La position prise par le Parlement européen, lors de son vote en octobre dernier sur le règlement et les deux directives (l'autre concerne les médicaments vétérinaires), semble avoir fait resurgir certaines divergences entre les Commissaires Liikanen (Entreprises) et Byrne (Santé), notamment en ce qui concerne l'information des patients et la durée de protection des données cliniques, qui peut favoriser soit les entreprises innovantes, soit l'industrie du générique.

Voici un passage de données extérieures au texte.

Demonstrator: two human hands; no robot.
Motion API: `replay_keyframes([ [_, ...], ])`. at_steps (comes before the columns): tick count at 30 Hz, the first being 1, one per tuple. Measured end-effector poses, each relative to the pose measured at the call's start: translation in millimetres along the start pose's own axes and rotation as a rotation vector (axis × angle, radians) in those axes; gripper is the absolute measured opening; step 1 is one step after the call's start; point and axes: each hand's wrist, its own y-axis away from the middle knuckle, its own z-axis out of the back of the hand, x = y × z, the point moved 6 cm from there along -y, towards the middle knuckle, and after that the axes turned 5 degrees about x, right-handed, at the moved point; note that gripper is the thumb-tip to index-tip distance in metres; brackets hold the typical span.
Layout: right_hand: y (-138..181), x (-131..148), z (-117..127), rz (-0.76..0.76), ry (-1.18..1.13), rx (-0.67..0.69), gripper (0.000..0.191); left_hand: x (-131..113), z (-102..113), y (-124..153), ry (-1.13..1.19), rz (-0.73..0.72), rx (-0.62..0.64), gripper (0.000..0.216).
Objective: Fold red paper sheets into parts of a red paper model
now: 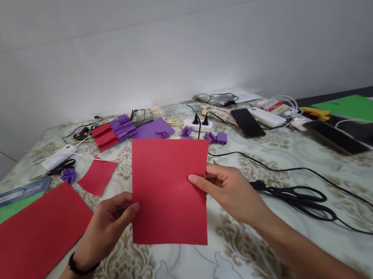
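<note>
I hold a red paper rectangle (170, 191) upright above the table with both hands. My left hand (109, 222) pinches its left edge, thumb on the front. My right hand (228, 189) pinches its right edge, thumb on the front as well. A large red sheet (26, 247) lies flat to the left of my left hand. A smaller red scrap (97, 176) lies beyond it. Black scissors (296, 197) rest on the table just right of my right hand.
The patterned tablecloth (179, 272) covers the table. At the back lie folded red and purple paper pieces (114, 131), a purple sheet (152, 129), a white power strip (198, 126), a black phone (247, 122), a black cable (344, 194) and green sheets (356, 108).
</note>
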Motion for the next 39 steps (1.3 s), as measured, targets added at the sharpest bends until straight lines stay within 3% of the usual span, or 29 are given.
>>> replay_keyframes([
  [3,4.1,5.5,6.7,0.045,0.187,-0.019,0.033,6.5,24.3,-6.0,-0.04,0.034,-0.087,0.045],
  [8,17.8,28.7,-1.9,0.241,0.492,-0.038,0.04,-1.9,64.9,-0.5,-0.138,0.033,-0.366,0.038],
  [15,41.8,54.8,-13.0,0.589,0.646,-0.076,0.025,-28.8,72.7,10.7,-0.218,-0.096,-0.497,0.013],
  [21,45.0,64.2,-12.1,0.67,0.623,-0.034,0.017,-30.3,69.0,14.6,-0.214,-0.125,-0.437,0.017],
  [27,35.9,60.4,-14.0,0.318,0.455,0.293,0.038,-47.4,66.1,21.5,-0.179,-0.208,-0.421,0.02],
  [31,35.4,49.9,-25.5,0.223,0.439,0.428,0.04,-58.9,38.0,20.7,-0.132,-0.329,-0.211,0.02],
  [34,33.5,41.0,-34.8,0.199,0.398,0.467,0.027,-48.1,4.0,17.1,-0.091,-0.209,0.035,0.039],
  [36,32.0,36.0,-39.8,0.181,0.392,0.492,0.019,-38.8,-12.8,15.6,-0.154,-0.124,0.104,0.038],
  [39,29.6,30.1,-43.9,0.159,0.412,0.515,0.017,-30.7,-25.0,12.6,-0.19,-0.091,0.108,0.027],
])
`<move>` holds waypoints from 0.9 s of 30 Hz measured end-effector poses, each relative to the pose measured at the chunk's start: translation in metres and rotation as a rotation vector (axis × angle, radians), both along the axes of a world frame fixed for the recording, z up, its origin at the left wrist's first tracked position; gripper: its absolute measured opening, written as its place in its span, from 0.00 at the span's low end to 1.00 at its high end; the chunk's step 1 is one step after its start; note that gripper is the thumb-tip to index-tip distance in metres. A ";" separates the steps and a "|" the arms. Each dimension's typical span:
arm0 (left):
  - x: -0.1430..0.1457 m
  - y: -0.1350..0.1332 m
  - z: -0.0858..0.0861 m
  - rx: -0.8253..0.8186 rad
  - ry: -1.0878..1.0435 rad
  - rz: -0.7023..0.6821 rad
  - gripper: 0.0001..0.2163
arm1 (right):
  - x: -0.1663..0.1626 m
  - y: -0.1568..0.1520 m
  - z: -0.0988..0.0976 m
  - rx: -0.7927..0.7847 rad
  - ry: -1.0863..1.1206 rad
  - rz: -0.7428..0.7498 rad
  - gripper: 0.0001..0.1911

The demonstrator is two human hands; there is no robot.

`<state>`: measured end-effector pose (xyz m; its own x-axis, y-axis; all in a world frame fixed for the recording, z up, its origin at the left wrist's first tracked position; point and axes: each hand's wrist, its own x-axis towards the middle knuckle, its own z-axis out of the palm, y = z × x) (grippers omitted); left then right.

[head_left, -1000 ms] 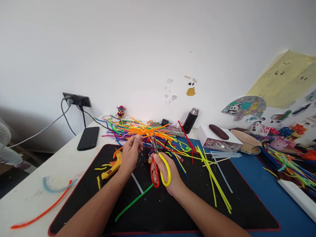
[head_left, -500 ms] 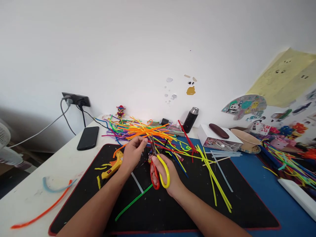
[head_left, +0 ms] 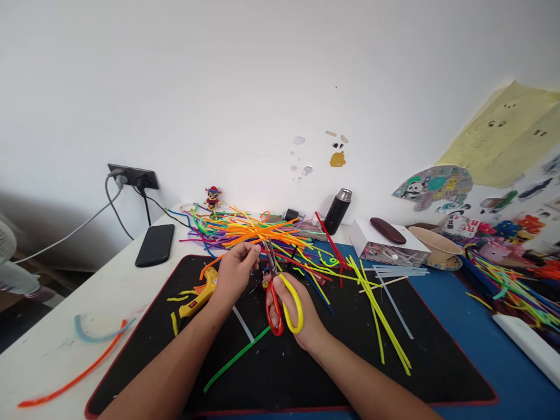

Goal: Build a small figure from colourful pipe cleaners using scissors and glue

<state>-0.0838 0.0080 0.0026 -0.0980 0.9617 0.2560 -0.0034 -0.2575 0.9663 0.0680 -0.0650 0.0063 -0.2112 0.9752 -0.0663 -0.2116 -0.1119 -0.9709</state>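
Can't tell what the left hand (head_left: 236, 274) pinches, too tiny, and that white mesh thing (head_left: 6, 242) is edge-cropped lol

The right hand (head_left: 297, 309) grips metal-bladed scissors with one red and one yellow handle loop (head_left: 273, 270), blades angled up beside the left hand (head_left: 235, 274), whose fingertips are pinched together. Below them, a red-edged black mat (head_left: 437, 373) covers part of the white bench (head_left: 105, 289), with a yellow glue gun (head_left: 201, 299) beside the left hand. Beyond spreads a tangled heap of multicoloured fuzzy stems (head_left: 262, 231).
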 end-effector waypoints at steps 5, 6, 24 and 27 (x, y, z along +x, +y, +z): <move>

Le texte de la proposition de règlement doit encore être examiné par le Coreper, le 12 mars prochain, dans la perspective d'un accord politique lors de la réunion du Conseil du 2 juin. Certaines questions importantes comme la définition des génériques ou l'extension de la procédure centralisée à toutes les nouvelles substances actives, comme le souhaitent la Commission et le Parlement, n'ont toujours pas trouvé de réponse. S'agissant de l'extension de la procédure centralisée, un très petit nombre d'Etats membres (France, Belgique, Portugal et Grèce) soutiennent la position du Parlement et de la Commission. L'Allemagne, très réticente à cet égard, s'est prononcé pour un changement de base juridique. Elle propose de s'appuyer sur l'article 308 (qui prévoit une simple consultation du PE et l'unanimité au Conseil) au lieu de l'article 95 (codécision). Elle dispose d'un avis favorable du service juridique du Conseil et pourrait obtenir l'appui du Royaume-Uni. Cependant la Commission et son service juridique entendent maintenir la base juridique actuelle et celle-ci pourrait être modifiée par le Conseil seulement à l'unanimité. L'argumentation de l'Allemagne repose sur le fait que le règlement ne prescrit qu'une harmonisation partielle de la législation pharmaceutique.